There was no immediate claim of responsibility.

Samir Darwish said he was in a Tripoli square when he heard the first explosion and ran in the direction of the fire to the Salam mosque.

“I came here and saw the catastrophe. Bloodied people were running in the street, several other dead bodies were scattered on the ground,” he said. “It looked like doomsday. Death was everywhere.”

A bus driver Mahmoud Saeed, 37, was praying inside the Taqwa mosque when the explosion erupted.

“I walked out and saw charred bodies in the street. We were in a state of shock and fear,” said Saeed whose white and blue shirt was stained with the blood of a wounded man he helped after the blast.

At Islamic Hospital a list of 51 names was put on the door of the emergency room. Nurses said they were of the dead and wounded. A nurse at the hospital said most of the bodies brought in were burned beyond recognition and could only be identified with DNA tests. She spoke on condition of anonymity because she was not authorized to give official statements.

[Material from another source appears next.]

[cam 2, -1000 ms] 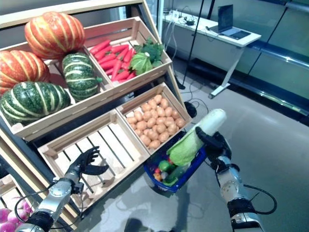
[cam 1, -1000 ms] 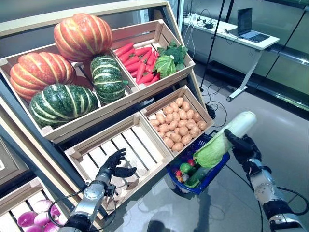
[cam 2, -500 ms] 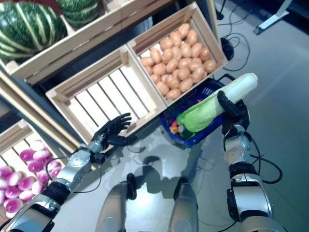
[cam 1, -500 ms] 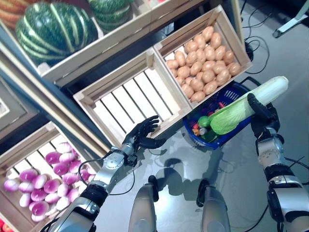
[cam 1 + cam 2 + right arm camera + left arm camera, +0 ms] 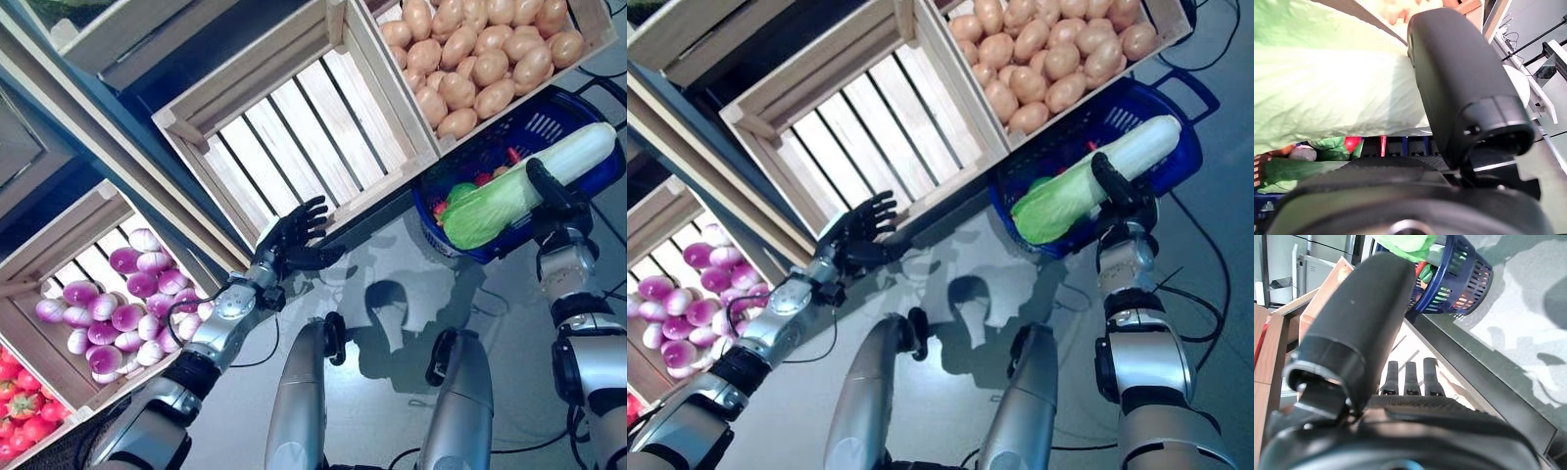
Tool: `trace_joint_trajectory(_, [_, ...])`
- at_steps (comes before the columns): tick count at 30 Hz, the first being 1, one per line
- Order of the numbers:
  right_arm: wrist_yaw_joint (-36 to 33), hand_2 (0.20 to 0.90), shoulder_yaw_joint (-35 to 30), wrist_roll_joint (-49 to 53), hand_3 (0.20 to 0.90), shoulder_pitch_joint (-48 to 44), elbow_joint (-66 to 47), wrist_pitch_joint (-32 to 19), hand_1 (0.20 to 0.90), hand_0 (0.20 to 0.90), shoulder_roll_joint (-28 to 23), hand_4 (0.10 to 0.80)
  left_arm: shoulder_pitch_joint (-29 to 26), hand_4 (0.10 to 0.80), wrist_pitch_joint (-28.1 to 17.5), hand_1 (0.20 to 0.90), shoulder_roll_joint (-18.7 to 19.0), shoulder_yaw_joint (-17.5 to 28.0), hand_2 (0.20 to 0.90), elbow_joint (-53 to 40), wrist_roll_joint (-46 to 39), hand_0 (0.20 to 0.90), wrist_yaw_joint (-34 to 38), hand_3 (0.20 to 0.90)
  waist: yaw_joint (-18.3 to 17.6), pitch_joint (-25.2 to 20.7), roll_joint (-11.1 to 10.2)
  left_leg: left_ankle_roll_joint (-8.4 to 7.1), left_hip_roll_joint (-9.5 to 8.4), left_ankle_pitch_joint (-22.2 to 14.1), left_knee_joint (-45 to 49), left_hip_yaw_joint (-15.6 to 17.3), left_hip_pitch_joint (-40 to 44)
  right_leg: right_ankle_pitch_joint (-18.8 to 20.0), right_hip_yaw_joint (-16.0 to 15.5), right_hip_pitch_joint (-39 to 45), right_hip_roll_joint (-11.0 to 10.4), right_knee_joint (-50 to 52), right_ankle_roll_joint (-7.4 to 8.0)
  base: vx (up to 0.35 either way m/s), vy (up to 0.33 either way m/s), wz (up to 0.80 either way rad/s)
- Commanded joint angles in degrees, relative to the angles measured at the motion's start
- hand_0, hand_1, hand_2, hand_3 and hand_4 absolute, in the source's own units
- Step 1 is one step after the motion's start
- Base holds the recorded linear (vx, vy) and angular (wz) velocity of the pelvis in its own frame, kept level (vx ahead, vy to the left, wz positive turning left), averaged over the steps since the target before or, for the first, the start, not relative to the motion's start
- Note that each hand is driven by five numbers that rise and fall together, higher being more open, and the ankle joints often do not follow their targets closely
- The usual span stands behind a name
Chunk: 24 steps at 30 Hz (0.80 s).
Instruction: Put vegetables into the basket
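Observation:
My right hand [image 5: 554, 199] is shut on a long napa cabbage [image 5: 519, 188], white at the stem and green at the leafy end, and holds it level over the blue basket [image 5: 549, 122] on the floor. The leafy end hangs above the basket's near rim. The cabbage [image 5: 1327, 83] fills the right wrist view, with red and green vegetables [image 5: 1334, 147] below it in the basket. My left hand [image 5: 292, 238] is open, fingers spread, in front of the empty slatted crate [image 5: 284, 127].
A crate of potatoes [image 5: 470, 59] stands right behind the basket. A lower crate of purple onions [image 5: 118, 304] sits at the left, with red vegetables [image 5: 24, 411] in the corner. Grey floor lies below the shelves.
The camera has tilted further down, so the shelves slid up the picture. The cabbage is still held over the basket, now a little lower toward it. My left hand stays open.

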Motion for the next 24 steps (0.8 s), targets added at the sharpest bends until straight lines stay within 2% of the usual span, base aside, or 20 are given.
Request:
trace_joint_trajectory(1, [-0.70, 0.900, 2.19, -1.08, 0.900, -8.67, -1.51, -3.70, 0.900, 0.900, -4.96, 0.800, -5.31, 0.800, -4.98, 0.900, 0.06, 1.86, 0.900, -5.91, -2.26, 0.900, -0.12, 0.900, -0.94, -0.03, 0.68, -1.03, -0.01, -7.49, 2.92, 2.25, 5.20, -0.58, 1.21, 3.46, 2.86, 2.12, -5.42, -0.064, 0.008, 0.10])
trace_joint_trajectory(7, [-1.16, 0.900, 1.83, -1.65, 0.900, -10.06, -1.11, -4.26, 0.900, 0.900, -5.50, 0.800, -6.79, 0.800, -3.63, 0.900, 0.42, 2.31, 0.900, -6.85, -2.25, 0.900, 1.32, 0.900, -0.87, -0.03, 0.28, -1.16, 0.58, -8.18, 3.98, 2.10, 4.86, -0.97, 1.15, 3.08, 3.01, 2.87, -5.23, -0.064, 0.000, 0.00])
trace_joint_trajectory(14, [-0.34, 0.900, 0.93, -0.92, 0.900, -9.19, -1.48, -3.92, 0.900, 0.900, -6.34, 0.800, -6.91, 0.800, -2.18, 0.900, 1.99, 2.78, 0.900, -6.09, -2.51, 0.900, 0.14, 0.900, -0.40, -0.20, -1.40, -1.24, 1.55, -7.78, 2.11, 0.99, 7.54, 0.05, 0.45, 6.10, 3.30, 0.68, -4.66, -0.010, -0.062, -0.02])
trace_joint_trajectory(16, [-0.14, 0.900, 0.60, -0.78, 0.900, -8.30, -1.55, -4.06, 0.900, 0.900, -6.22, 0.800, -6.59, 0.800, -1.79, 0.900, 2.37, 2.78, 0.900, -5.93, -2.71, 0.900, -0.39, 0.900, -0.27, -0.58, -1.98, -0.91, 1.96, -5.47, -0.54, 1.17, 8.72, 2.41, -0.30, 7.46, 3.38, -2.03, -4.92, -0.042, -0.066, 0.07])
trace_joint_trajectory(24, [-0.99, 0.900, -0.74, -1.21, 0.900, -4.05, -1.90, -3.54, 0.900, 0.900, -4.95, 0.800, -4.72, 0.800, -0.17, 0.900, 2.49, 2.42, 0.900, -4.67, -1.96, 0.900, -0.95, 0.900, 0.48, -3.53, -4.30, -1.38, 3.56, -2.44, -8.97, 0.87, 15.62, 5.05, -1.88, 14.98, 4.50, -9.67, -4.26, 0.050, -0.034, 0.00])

Hezbollah condemned the “terrorist bombings,” saying it was part of a “criminal project that aims to sow the seeds of civil strife between the Lebanese and drag them into sectarian and ethnic infighting.”

In a strongly worded statement, the group expressed “utmost solidarity and unity with our brothers in the beloved city of Tripoli.”

The bombings came the same day Israeli warplanes struck a target south of Beirut, hours after militants in south Lebanon fired four rockets into northern Israel. It was the first air raid on the area since the 2006 war between Israel and Hezbollah. The strike demonstrates the chaos and security challenges engulfing Lebanon, which has been without a functioning government since March, largely because of infighting between political factions.

Slim, the analyst, said a widespread civil war in Lebanon is still unlikely at this point, but predicted a further weakening of state institutions and a widening trust deficit between Lebanon’s communities.

“Until the Syrian conflict reaches its conclusion, instability and periodic violence will be the order of the day in Lebanon,” she said.

Caretaker Prime Minister Najib Mikati declared Saturday to be a national day of mourning for the dead.

The U.S. Embassy in Lebanon condemned the bombings and called on all parties to exercise calm and restraint.